Both of these tests are sensitive to small counts for some categories. We generally do not collect sufficient information to produce meaningful confidence intervals; as a result, we simply flag correlations that may be of interest.

### Order Bias

We use the $$\chi^2$$ statistic directly to compute order bias for unordered questions. For any question pair $$q_i, q_j, i\neq j$$, we partition the sample into two sets : $$S_{i<j}$$, the set of questions where $$q_i$$ precedes $$q_j$$ and $$S_{j<i}$$, the set of questions where $$q_i$$ follows $$q_j$$. We assume each set is independent.* We show wolog how to test for bias in $$q_i$$ when $$q_j$$ precedes it:

- Compute frequencies $$f_{i<j}$$ for the answer options of $$q_i$$ in the set of responses $$S_{i<j}$$. We will use these values to compute the estimator.
- Compute frequencies $$f_{j<i}$$ for answer options $$q_i$$ in the set of responses $$S_{j<i}$$. These will be our observations.
- Compute the $$\chi^2$$ statistic on the data set.
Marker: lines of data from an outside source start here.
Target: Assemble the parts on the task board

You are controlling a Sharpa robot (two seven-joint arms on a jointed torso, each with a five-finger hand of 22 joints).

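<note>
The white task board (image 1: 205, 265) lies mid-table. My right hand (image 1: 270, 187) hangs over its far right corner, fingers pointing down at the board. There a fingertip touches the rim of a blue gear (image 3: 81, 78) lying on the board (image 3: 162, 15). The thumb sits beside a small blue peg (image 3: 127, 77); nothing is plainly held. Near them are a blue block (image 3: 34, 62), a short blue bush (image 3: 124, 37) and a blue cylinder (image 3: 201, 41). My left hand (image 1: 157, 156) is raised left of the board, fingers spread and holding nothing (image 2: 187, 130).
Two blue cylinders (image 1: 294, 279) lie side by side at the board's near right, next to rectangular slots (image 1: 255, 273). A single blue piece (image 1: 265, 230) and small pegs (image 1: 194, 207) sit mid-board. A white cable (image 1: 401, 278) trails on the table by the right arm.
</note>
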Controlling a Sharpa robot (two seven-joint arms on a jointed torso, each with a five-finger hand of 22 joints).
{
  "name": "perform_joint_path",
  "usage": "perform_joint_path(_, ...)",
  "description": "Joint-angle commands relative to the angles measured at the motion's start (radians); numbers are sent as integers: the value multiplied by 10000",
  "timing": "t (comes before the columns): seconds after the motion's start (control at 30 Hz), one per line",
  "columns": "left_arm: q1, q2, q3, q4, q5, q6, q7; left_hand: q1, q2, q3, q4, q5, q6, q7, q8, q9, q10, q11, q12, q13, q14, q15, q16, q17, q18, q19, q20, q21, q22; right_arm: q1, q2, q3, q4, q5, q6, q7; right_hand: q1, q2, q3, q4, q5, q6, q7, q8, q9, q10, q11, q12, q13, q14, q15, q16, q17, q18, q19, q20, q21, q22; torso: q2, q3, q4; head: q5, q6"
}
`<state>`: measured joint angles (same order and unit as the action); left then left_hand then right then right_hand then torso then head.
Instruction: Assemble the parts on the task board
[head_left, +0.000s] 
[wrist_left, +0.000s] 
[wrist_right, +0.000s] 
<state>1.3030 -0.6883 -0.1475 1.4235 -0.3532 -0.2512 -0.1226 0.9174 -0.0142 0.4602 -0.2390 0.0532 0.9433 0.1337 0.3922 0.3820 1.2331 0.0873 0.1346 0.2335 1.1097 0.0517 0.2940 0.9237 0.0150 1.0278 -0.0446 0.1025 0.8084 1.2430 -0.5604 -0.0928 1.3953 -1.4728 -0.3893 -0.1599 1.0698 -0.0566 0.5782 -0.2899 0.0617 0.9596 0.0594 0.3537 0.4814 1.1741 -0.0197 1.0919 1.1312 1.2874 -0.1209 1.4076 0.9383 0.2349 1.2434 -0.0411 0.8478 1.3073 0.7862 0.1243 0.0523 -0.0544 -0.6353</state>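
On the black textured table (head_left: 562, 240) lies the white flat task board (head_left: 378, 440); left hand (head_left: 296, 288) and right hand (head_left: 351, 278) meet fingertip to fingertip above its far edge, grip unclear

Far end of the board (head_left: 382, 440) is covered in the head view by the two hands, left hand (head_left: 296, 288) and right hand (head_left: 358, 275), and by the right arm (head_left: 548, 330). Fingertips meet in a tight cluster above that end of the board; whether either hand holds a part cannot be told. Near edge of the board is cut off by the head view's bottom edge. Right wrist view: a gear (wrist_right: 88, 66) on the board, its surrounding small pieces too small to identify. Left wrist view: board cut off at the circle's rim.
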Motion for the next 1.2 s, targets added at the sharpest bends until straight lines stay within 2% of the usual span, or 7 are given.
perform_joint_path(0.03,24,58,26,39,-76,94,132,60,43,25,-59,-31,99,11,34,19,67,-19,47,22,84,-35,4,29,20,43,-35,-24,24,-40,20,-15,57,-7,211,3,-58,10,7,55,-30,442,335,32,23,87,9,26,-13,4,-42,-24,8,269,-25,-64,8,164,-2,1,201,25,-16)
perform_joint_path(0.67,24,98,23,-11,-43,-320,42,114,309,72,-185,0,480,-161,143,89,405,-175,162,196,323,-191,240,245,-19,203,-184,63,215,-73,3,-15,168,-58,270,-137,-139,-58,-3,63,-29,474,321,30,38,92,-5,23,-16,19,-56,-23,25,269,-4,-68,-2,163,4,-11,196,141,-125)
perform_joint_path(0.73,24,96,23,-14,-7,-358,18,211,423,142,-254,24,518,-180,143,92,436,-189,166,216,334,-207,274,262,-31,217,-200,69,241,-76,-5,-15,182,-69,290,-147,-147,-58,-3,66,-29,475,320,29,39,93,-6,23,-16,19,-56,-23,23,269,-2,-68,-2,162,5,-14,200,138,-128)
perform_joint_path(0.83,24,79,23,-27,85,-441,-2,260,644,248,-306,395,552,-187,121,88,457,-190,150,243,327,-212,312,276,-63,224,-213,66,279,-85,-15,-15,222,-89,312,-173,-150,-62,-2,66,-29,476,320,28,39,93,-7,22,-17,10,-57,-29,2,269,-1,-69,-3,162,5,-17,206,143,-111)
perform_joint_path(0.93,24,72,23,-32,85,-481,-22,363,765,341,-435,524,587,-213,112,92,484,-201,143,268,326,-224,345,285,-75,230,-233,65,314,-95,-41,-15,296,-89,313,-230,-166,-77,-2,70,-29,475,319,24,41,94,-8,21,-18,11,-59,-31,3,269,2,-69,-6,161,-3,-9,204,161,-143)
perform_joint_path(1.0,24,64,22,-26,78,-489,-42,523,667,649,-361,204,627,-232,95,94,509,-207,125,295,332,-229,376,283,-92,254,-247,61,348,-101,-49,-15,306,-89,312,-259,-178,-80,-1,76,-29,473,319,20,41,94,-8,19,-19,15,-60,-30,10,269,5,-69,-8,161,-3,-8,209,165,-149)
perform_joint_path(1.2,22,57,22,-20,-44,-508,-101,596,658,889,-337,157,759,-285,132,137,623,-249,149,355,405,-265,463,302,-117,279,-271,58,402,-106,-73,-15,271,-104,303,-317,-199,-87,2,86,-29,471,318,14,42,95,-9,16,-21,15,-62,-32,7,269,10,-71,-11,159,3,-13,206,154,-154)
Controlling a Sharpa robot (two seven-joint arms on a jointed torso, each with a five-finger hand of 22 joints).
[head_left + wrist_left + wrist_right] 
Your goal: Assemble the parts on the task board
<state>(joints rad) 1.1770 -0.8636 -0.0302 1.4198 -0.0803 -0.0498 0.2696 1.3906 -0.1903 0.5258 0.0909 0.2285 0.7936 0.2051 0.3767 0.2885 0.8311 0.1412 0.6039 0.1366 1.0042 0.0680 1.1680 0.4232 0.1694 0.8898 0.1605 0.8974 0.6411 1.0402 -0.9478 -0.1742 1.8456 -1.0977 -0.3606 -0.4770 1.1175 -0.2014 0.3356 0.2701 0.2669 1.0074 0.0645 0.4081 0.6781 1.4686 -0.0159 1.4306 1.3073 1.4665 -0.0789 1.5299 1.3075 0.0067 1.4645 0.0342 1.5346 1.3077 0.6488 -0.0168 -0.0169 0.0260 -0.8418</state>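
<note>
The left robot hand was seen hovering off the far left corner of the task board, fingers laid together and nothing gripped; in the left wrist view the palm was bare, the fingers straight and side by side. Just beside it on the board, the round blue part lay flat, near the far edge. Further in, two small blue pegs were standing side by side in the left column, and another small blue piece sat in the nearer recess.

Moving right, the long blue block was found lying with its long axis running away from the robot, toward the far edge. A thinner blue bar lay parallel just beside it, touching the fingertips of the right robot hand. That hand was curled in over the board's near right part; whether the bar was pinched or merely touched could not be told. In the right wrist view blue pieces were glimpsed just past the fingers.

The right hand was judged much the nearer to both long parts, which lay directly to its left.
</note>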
The degrees of freedom will be one less than the number of answer options, squared. If the probability of computing such a number is less than the value at the $$\chi^2$$ distribution with these parameters, there is a significant difference in the ordering

We compute these values for every unique question pair.

### Wording

Wording bias classified in the same was as order bias, except in this case, instead of comparing two sets of responses, we compare $$k$$ sets of responses, corresponding to the number of variants we are interested in.

### Breakoff

We address two kinds of breakoff : ones determined by position, and ones determined by question. For both analyses, we use the nonparametric bootstrap procedure to determine a one-sided 95% confidence intervals and flag indices and questions whose counts exceed the threshhold.

Breakoff by position is often an indicator that the survey is too long. Breakoff by question may indicate that a question is unclear, offensive, or burdensome to the respondent. There are also some cases where breakoff may indicate a kind of order bias.

### Adversaries

We’ve tried a variety of methods for detecting adversaries. The bests empirical results we’ve seen so far have been for a method that uses entropy.

We first compute the empirical probabilities for each question’s answer options. Then for every response $$r$$, we calculate a score styled after entropy : $$score_{r} = \sum_{i=1}^n p(o_{r,q_i}) * \log_2(p(o_{r,q_i}))$$. We then use the bootstrap method to find a one-sided 95% confidence interval and flag any responses that are above the threshold.

*Independence is based on the assumption that each worker is truly unique and that workers do not collude.